- _Exercise prompt_
Your answer should be only the lines below from the one with "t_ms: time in" to the one with "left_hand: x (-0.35", repeated exactly, ends included.

- _Data listing_

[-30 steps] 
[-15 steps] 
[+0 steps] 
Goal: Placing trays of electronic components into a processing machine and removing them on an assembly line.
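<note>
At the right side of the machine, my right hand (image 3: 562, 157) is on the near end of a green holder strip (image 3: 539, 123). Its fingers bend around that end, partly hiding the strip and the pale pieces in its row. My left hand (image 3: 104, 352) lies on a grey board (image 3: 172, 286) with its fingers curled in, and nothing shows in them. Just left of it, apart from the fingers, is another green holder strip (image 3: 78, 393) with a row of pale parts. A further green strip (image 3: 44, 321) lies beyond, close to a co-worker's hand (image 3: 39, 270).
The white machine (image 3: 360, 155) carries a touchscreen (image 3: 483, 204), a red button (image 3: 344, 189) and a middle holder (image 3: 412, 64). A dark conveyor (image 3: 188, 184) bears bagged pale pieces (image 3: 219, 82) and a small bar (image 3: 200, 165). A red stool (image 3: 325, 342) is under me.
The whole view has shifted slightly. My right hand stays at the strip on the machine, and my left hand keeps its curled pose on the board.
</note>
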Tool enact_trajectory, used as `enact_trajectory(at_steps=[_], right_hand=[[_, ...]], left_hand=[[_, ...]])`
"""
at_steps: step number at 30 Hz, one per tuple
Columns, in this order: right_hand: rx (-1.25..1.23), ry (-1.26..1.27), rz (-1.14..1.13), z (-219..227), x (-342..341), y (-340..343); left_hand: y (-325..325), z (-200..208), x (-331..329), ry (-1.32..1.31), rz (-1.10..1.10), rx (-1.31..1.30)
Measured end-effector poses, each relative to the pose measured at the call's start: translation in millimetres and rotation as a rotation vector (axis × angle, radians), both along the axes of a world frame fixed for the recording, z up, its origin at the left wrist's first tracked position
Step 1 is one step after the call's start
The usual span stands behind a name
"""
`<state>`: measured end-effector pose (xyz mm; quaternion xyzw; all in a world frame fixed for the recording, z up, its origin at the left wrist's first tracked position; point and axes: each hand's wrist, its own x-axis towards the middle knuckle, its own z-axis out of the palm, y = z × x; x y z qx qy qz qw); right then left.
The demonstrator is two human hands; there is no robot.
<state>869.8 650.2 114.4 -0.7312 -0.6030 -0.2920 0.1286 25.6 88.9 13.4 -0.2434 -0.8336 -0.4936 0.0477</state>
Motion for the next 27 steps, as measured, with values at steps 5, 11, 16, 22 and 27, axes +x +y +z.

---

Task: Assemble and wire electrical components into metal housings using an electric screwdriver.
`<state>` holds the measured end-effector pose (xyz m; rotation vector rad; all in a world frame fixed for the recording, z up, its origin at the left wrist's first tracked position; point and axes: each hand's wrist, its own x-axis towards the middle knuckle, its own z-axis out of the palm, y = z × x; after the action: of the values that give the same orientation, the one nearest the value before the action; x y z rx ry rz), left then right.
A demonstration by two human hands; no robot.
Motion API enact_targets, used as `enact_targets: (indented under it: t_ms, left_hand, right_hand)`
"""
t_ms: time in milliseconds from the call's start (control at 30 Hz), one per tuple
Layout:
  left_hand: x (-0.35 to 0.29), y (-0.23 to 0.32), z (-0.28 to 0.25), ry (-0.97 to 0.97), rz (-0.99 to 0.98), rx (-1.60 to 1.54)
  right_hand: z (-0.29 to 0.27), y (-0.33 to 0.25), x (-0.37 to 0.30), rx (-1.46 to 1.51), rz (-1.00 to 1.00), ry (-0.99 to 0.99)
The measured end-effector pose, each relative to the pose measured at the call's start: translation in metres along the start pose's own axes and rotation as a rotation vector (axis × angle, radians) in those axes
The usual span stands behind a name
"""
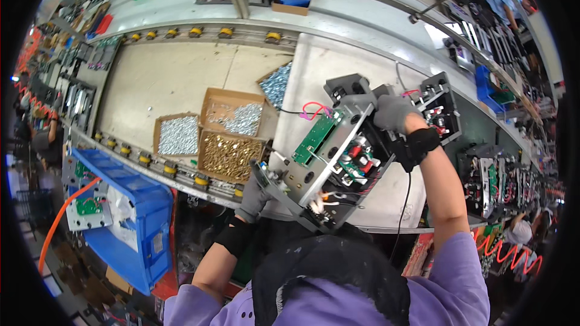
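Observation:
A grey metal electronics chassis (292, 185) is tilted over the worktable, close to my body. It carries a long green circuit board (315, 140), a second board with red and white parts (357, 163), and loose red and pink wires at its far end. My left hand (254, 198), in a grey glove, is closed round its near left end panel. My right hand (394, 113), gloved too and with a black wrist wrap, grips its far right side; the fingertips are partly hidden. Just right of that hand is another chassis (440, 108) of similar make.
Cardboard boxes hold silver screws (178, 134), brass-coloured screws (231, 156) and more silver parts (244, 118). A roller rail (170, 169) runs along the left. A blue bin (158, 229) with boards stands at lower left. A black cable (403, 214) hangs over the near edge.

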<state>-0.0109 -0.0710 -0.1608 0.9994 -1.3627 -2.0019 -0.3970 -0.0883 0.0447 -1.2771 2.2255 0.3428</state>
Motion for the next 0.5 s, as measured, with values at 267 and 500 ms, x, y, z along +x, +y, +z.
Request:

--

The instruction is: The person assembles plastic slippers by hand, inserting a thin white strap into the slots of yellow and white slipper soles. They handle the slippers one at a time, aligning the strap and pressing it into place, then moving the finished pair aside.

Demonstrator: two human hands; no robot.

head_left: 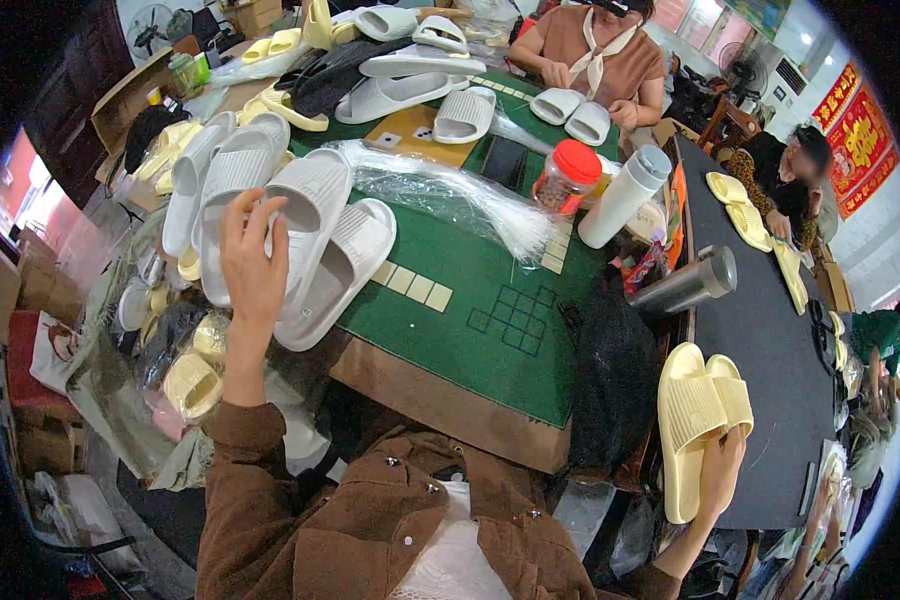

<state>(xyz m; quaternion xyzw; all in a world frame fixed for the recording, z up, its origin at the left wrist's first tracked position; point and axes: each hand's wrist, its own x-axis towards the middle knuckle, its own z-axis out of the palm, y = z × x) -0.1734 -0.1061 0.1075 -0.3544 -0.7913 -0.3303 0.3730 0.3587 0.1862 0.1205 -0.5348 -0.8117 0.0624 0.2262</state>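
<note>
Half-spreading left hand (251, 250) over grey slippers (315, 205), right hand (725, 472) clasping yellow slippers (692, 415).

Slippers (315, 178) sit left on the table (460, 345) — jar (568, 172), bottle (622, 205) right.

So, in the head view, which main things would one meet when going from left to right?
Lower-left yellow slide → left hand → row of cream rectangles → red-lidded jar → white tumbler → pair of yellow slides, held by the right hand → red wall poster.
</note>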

- _Response to this task_
t_ms: time in milliseconds from the call's start (control at 30 Hz), one per tuple
Layout:
  left_hand: x (-0.35 to 0.29), y (-0.23 to 0.32), z (-0.28 to 0.25), ry (-0.97 to 0.97), rz (-0.99 to 0.98), rx (-1.60 to 1.54)

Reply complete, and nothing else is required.